- HOW TO COMPLETE THIS TASK:
Only the lines below between the ones containing "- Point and" and "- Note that", inclusive, are to be reproduced, each exactly as it stands.

- DATA SUPPLIED:
[Start of Attachment]

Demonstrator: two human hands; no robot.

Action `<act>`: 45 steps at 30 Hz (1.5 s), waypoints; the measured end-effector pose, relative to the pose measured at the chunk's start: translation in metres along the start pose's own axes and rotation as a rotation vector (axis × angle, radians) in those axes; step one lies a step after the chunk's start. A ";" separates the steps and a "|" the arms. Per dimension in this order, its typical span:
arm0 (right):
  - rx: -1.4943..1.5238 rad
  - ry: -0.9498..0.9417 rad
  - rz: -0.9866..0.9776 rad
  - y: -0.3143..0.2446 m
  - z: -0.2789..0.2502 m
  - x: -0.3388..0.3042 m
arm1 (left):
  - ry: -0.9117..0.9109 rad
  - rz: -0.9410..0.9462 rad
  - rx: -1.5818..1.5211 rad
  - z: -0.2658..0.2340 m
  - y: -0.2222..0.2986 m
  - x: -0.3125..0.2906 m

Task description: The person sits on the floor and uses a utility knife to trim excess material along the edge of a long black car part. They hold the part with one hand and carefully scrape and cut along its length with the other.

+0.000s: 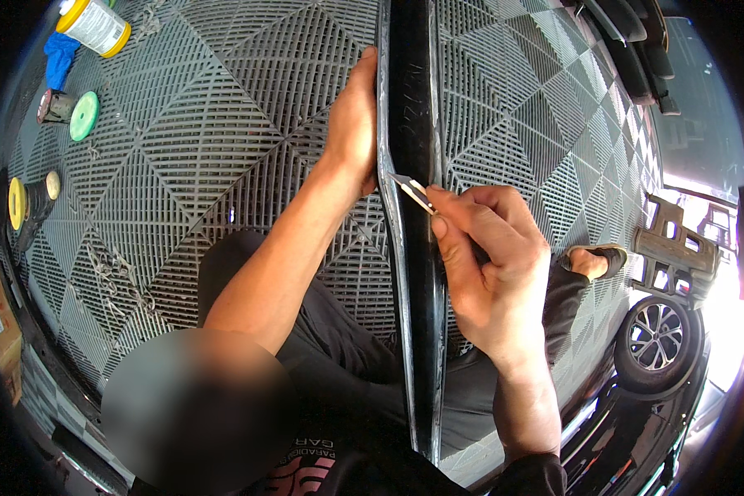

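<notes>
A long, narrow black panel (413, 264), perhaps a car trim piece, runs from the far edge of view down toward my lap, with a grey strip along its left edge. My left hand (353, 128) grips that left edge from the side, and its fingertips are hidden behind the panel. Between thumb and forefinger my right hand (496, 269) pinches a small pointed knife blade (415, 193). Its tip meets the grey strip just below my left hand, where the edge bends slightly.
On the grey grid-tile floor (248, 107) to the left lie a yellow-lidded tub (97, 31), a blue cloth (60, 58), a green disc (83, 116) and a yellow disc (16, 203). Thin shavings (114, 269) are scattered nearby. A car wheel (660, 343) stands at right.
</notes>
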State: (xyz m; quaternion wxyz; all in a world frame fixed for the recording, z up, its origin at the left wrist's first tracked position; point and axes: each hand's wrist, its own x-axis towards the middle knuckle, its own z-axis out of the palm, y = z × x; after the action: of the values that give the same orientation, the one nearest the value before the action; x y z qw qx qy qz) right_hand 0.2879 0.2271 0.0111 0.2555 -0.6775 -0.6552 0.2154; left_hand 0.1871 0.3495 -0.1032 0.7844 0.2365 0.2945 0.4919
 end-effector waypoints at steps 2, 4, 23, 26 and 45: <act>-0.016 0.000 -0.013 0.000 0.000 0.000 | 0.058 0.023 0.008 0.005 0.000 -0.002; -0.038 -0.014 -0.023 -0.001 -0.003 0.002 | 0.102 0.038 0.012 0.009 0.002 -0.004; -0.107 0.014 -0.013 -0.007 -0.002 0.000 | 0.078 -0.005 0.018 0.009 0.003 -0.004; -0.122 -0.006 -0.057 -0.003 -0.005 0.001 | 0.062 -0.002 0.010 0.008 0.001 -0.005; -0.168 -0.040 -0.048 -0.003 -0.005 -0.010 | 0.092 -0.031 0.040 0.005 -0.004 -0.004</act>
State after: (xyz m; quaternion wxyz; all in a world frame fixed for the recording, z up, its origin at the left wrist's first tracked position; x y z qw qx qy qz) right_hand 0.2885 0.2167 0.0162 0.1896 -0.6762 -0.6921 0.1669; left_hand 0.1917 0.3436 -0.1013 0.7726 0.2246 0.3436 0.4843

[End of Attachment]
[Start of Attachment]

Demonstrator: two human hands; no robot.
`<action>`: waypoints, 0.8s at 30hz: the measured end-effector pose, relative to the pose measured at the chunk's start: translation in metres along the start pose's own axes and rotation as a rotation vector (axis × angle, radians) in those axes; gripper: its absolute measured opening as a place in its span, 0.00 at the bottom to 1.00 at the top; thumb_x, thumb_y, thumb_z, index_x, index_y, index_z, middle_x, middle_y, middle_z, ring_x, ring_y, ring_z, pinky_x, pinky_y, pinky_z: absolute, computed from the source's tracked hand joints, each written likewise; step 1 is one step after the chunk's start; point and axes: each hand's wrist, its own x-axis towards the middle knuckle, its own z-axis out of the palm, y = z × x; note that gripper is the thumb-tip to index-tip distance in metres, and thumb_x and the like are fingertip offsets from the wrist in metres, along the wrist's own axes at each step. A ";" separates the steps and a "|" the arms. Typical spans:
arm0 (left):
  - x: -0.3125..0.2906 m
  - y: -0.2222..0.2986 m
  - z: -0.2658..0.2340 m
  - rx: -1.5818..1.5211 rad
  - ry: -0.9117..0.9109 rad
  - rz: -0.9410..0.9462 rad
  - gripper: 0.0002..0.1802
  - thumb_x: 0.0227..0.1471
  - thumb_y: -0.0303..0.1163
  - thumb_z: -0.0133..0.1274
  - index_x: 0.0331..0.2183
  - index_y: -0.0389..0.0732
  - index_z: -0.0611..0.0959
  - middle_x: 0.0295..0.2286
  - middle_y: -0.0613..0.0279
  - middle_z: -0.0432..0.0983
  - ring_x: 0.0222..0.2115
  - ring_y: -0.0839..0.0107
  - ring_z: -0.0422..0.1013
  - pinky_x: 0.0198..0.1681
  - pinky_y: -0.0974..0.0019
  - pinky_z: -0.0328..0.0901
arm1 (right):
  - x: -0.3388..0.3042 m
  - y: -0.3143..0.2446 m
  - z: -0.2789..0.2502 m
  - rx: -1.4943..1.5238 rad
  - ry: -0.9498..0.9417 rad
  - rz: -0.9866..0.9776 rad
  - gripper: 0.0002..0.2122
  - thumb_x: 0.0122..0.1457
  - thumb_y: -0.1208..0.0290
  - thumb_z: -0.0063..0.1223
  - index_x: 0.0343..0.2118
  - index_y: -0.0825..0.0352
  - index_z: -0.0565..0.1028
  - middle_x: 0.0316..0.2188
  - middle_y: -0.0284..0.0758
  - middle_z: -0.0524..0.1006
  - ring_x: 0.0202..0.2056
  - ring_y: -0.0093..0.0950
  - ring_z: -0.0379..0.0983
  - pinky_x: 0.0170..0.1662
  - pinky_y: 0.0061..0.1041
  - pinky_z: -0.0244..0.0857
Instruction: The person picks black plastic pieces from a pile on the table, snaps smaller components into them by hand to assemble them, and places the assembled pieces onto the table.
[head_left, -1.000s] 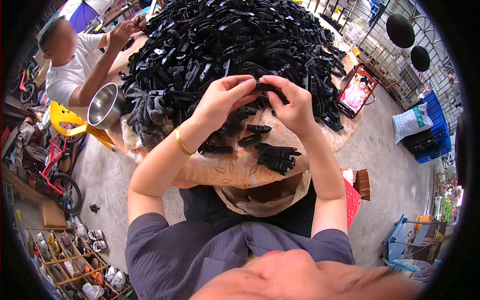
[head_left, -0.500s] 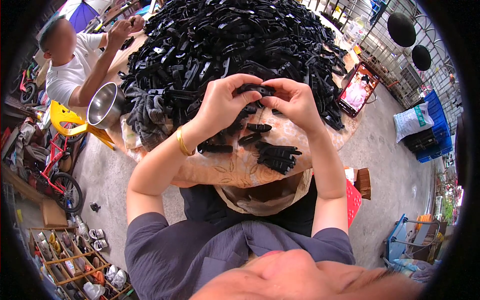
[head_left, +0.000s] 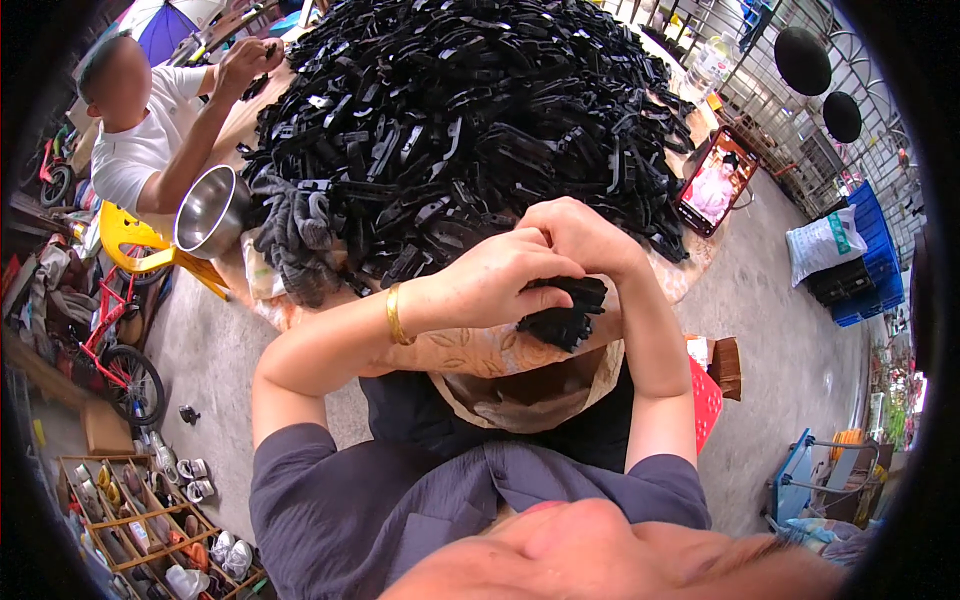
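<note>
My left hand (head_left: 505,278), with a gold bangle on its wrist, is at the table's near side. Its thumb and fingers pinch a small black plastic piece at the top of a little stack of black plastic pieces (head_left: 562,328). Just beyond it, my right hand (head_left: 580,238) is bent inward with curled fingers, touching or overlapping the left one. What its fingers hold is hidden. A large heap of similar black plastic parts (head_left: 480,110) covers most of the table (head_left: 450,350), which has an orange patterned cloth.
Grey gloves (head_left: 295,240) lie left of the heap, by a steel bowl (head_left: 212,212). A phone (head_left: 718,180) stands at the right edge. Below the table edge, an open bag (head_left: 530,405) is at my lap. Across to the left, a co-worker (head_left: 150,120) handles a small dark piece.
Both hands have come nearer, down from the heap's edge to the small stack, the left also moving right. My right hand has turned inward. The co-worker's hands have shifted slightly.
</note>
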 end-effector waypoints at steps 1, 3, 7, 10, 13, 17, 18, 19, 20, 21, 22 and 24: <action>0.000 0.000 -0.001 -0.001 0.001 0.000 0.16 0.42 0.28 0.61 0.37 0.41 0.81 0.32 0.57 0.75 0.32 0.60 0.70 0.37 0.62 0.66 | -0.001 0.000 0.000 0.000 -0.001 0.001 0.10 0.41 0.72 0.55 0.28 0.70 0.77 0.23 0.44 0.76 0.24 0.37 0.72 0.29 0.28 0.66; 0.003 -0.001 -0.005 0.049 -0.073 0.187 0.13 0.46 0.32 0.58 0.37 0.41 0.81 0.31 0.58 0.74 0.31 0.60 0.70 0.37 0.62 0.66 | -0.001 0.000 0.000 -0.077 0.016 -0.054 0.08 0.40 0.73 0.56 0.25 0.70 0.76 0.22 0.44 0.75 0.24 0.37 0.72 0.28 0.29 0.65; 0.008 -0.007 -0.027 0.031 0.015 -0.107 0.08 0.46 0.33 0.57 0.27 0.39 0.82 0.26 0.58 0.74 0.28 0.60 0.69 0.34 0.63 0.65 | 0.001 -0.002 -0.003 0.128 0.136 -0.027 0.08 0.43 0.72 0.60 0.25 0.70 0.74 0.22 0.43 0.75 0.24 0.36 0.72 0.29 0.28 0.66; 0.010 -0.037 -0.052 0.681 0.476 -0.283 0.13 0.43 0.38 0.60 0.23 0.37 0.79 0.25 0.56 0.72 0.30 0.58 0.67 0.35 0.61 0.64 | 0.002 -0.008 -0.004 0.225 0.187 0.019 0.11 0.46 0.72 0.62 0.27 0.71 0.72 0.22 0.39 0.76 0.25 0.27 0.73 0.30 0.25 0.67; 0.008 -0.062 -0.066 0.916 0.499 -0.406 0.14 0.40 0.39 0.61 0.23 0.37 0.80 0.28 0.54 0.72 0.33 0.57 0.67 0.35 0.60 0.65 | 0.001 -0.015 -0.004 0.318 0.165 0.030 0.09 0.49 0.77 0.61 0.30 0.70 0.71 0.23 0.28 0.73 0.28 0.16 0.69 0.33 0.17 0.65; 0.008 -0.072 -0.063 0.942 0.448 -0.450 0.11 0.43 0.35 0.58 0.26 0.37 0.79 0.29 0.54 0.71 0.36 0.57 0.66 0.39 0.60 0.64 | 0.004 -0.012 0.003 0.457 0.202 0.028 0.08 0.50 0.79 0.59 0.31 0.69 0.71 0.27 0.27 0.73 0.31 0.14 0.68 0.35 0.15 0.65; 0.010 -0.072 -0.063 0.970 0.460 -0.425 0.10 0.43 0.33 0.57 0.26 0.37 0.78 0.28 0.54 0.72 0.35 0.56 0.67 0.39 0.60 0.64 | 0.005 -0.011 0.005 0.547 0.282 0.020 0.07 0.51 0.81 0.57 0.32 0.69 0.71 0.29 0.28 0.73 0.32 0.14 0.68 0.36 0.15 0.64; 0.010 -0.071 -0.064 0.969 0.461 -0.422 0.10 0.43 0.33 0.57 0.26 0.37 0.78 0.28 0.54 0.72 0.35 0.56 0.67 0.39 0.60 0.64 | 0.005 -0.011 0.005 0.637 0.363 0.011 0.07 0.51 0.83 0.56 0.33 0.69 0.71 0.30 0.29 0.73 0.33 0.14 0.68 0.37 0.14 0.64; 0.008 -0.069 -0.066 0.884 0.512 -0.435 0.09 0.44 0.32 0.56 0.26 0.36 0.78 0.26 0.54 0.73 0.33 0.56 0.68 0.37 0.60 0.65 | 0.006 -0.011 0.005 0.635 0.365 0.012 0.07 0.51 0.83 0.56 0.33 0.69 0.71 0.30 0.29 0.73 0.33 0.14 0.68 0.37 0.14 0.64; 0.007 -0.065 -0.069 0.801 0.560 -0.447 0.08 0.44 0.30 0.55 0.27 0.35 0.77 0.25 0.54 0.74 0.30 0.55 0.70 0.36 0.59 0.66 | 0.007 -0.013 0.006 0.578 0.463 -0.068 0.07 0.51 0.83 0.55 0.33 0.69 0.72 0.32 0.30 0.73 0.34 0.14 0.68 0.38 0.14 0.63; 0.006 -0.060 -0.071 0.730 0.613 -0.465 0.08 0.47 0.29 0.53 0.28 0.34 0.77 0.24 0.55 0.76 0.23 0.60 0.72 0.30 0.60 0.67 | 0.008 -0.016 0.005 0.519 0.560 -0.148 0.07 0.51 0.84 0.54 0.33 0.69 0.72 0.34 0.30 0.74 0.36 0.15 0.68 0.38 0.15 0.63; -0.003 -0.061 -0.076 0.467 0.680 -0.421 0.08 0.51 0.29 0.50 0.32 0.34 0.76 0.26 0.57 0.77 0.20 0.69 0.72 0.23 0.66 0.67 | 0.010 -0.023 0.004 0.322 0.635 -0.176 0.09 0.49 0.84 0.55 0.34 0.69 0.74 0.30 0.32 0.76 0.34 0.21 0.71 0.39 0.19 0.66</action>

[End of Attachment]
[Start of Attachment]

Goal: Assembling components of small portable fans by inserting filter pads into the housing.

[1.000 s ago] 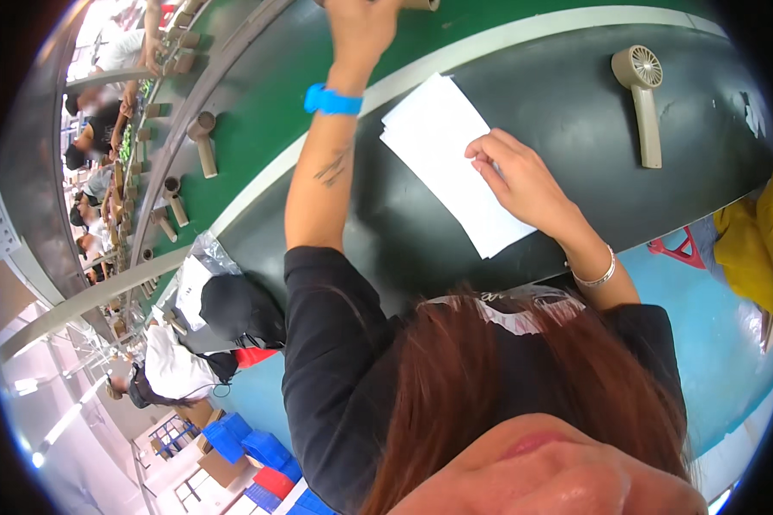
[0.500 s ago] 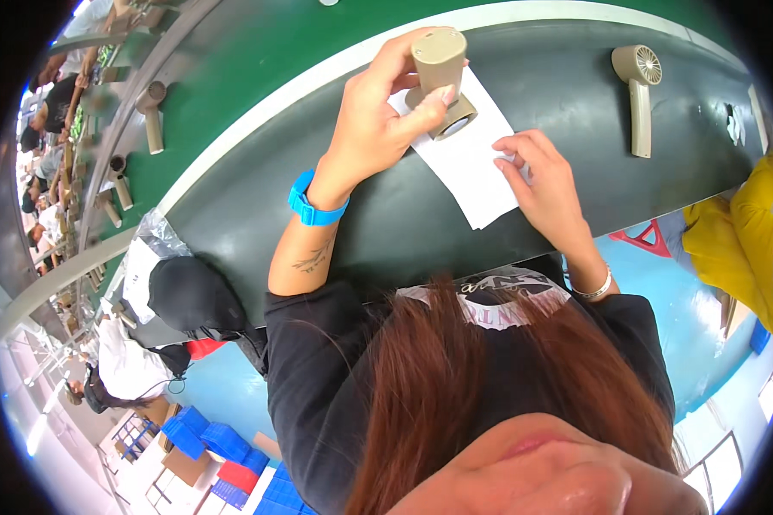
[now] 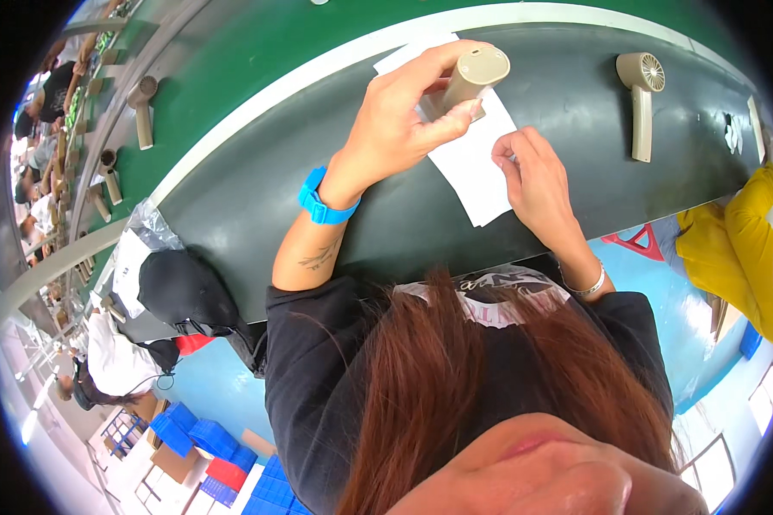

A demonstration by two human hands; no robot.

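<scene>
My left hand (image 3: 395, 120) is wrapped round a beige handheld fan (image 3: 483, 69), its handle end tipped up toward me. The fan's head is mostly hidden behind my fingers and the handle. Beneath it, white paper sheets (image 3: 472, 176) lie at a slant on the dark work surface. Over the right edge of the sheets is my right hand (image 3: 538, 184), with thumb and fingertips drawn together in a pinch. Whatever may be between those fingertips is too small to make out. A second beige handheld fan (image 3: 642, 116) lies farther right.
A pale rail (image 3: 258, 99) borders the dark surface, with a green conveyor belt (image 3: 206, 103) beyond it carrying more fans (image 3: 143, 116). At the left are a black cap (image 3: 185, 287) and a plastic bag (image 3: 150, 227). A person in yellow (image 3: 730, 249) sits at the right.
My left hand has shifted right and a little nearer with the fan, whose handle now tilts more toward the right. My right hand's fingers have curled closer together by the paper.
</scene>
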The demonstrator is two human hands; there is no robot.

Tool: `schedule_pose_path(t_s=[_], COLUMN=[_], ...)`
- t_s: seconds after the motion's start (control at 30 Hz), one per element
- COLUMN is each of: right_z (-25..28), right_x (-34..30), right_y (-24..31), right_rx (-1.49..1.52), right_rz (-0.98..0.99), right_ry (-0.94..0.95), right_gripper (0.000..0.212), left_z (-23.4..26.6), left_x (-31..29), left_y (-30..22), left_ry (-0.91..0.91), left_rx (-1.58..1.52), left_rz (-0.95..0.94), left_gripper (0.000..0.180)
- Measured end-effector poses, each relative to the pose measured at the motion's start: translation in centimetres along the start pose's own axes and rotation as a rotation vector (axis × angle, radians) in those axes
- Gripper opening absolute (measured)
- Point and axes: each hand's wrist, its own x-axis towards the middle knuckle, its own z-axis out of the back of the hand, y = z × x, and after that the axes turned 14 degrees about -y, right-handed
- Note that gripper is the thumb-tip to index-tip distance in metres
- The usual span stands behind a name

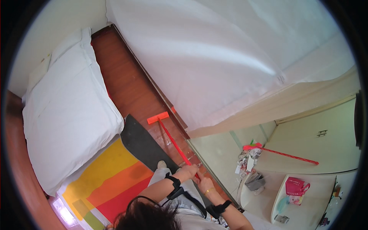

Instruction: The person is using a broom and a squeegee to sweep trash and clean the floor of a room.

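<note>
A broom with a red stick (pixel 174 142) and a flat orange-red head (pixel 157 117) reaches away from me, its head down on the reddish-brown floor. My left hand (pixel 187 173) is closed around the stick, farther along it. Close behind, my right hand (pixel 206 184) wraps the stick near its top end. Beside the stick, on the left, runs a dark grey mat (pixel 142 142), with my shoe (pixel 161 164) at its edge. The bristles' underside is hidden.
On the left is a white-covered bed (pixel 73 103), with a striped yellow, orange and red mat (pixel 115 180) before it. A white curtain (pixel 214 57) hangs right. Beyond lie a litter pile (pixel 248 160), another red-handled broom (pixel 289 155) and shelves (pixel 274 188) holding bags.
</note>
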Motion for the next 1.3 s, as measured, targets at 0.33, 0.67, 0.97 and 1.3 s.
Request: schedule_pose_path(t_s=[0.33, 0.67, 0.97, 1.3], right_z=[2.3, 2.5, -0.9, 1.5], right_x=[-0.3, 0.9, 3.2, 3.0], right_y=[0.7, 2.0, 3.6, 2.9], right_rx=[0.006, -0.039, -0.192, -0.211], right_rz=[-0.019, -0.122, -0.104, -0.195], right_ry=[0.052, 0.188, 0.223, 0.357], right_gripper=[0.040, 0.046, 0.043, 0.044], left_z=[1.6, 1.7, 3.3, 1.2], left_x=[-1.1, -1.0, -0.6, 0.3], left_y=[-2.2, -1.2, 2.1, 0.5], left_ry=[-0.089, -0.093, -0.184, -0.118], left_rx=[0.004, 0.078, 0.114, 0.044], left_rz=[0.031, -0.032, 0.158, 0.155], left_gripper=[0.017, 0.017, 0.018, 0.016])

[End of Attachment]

- WRITTEN RESPONSE:
- Point and axes: each hand's wrist, its own x-axis towards the middle knuckle, its own z-axis out of the back of the hand, y = z × x, and after that the axes turned 14 degrees about -y, right-handed
- Note that gripper is the thumb-tip to index-tip distance in metres

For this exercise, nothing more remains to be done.